◆ PROBLEM DETAILS ◆
Once you have read the data below, print all of it exactly.

========================

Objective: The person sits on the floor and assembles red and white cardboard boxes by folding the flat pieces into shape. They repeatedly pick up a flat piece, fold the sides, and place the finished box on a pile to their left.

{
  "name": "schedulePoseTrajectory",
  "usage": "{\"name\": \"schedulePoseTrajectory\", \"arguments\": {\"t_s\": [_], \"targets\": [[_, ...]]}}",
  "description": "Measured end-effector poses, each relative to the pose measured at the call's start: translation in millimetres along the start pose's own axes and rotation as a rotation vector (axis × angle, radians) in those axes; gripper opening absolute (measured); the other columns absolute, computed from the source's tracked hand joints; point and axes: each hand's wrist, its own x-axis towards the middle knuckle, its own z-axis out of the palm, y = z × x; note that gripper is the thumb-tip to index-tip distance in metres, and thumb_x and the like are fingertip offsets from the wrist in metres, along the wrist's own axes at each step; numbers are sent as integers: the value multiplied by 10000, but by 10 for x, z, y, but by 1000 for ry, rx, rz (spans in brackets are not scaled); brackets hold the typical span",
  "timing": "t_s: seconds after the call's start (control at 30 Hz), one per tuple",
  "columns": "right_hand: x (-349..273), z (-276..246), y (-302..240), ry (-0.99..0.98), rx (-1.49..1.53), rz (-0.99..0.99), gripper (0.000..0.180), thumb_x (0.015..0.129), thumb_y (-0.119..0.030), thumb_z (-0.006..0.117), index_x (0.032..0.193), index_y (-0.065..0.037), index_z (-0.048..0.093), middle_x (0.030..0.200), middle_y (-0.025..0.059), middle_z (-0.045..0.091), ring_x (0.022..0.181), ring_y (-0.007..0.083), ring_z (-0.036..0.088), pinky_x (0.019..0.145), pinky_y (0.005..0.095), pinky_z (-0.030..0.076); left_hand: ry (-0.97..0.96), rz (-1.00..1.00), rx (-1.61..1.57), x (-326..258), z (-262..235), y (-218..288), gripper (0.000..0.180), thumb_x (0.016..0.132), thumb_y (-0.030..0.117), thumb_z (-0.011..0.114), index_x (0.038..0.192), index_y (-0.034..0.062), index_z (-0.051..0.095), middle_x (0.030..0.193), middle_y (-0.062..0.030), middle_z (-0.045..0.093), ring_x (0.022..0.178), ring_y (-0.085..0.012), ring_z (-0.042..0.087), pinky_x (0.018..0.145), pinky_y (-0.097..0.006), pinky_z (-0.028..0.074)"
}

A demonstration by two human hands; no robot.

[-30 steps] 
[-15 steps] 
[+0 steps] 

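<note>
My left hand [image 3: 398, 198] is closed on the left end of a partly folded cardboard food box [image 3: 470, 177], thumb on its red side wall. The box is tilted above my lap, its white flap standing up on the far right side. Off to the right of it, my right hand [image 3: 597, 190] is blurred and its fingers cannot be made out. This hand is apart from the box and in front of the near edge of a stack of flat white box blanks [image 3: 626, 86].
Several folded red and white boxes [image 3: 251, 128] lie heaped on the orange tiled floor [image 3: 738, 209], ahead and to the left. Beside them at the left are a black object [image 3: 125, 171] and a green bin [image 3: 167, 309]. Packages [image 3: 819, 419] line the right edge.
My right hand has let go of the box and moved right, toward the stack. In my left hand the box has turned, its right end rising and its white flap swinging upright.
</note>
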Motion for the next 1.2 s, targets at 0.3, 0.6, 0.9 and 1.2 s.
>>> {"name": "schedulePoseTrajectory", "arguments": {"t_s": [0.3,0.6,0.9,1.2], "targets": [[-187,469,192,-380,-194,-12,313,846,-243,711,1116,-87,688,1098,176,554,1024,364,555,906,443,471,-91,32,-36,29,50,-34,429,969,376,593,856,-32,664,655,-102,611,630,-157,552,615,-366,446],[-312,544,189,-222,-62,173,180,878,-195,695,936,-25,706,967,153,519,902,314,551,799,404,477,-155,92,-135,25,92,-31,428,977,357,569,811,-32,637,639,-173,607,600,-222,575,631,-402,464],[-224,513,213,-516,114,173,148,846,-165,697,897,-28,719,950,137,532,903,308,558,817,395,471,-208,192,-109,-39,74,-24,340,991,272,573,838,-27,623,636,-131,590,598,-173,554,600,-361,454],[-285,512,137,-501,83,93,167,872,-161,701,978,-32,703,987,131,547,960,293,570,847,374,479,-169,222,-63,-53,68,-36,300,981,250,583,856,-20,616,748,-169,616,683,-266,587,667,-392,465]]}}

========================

◆ FINISHED EXERCISE ◆
Objective: The person sits on the floor and assembles red and white cardboard boxes by folding the flat pieces into shape. They repeatedly pick up a flat piece, fold the sides, and place the finished box on a pile to their left.

{
  "name": "schedulePoseTrajectory",
  "usage": "{\"name\": \"schedulePoseTrajectory\", \"arguments\": {\"t_s\": [_], \"targets\": [[_, ...]]}}",
  "description": "Measured end-effector poses, each relative to the pose measured at the call's start: translation in millimetres along the start pose's own axes and rotation as a rotation vector (axis × angle, radians) in those axes; gripper opening absolute (measured); the other columns absolute, computed from the source's tracked hand joints; point and axes: each hand's wrist, its own x-axis towards the middle knuckle, its own z-axis out of the palm, y = z × x; note that gripper is the thumb-tip to index-tip distance in metres, and thumb_x and the like are fingertip offsets from the wrist in metres, along the wrist's own axes at each step; numbers are sent as integers: the value multiplied by 10000, but by 10 for x, z, y, but by 1000 for ry, rx, rz (spans in brackets are not scaled); brackets hold the typical span",
  "timing": "t_s: seconds after the call's start (control at 30 Hz), one per tuple",
  "columns": "right_hand: x (-349..273), z (-276..246), y (-302..240), ry (-0.99..0.98), rx (-1.49..1.53), rz (-0.99..0.99), gripper (0.000..0.180), thumb_x (0.015..0.129), thumb_y (-0.119..0.030), thumb_z (-0.006..0.117), index_x (0.032..0.193), index_y (-0.065..0.037), index_z (-0.048..0.093), middle_x (0.030..0.200), middle_y (-0.025..0.059), middle_z (-0.045..0.091), ring_x (0.022..0.181), ring_y (-0.007..0.083), ring_z (-0.036..0.088), pinky_x (0.019..0.145), pinky_y (0.005..0.095), pinky_z (-0.030..0.076); left_hand: ry (-0.97..0.96), rz (-1.00..1.00), rx (-1.61..1.57), x (-326..258), z (-262..235), y (-218..288), gripper (0.000..0.180), thumb_x (0.016..0.132), thumb_y (-0.030..0.117), thumb_z (-0.011..0.114), index_x (0.038..0.192), index_y (-0.034..0.062), index_z (-0.051..0.095), middle_x (0.030..0.193), middle_y (-0.062..0.030), middle_z (-0.045..0.093), ring_x (0.022..0.178), ring_y (-0.085..0.012), ring_z (-0.042..0.087), pinky_x (0.018..0.145), pinky_y (-0.097..0.006), pinky_z (-0.028..0.074)"
}

A demonstration by two human hands; no robot.

[-30 steps] 
[-15 steps] 
[+0 steps] 

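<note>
My left hand [image 3: 398, 198] is closed on the left end of a partly folded cardboard food box [image 3: 470, 177], thumb on its red side wall. The box is tilted above my lap, its white flap standing up on the far right side. Off to the right of it, my right hand [image 3: 597, 190] is blurred and its fingers cannot be made out. This hand is apart from the box and in front of the near edge of a stack of flat white box blanks [image 3: 626, 86].
Several folded red and white boxes [image 3: 251, 128] lie heaped on the orange tiled floor [image 3: 738, 209], ahead and to the left. Beside them at the left are a black object [image 3: 125, 171] and a green bin [image 3: 167, 309]. Packages [image 3: 819, 419] line the right edge.
My right hand has let go of the box and moved right, toward the stack. In my left hand the box has turned, its right end rising and its white flap swinging upright.
</note>
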Motion for the next 1.2 s, targets at 0.3, 0.6, 0.9 and 1.2 s.
>>> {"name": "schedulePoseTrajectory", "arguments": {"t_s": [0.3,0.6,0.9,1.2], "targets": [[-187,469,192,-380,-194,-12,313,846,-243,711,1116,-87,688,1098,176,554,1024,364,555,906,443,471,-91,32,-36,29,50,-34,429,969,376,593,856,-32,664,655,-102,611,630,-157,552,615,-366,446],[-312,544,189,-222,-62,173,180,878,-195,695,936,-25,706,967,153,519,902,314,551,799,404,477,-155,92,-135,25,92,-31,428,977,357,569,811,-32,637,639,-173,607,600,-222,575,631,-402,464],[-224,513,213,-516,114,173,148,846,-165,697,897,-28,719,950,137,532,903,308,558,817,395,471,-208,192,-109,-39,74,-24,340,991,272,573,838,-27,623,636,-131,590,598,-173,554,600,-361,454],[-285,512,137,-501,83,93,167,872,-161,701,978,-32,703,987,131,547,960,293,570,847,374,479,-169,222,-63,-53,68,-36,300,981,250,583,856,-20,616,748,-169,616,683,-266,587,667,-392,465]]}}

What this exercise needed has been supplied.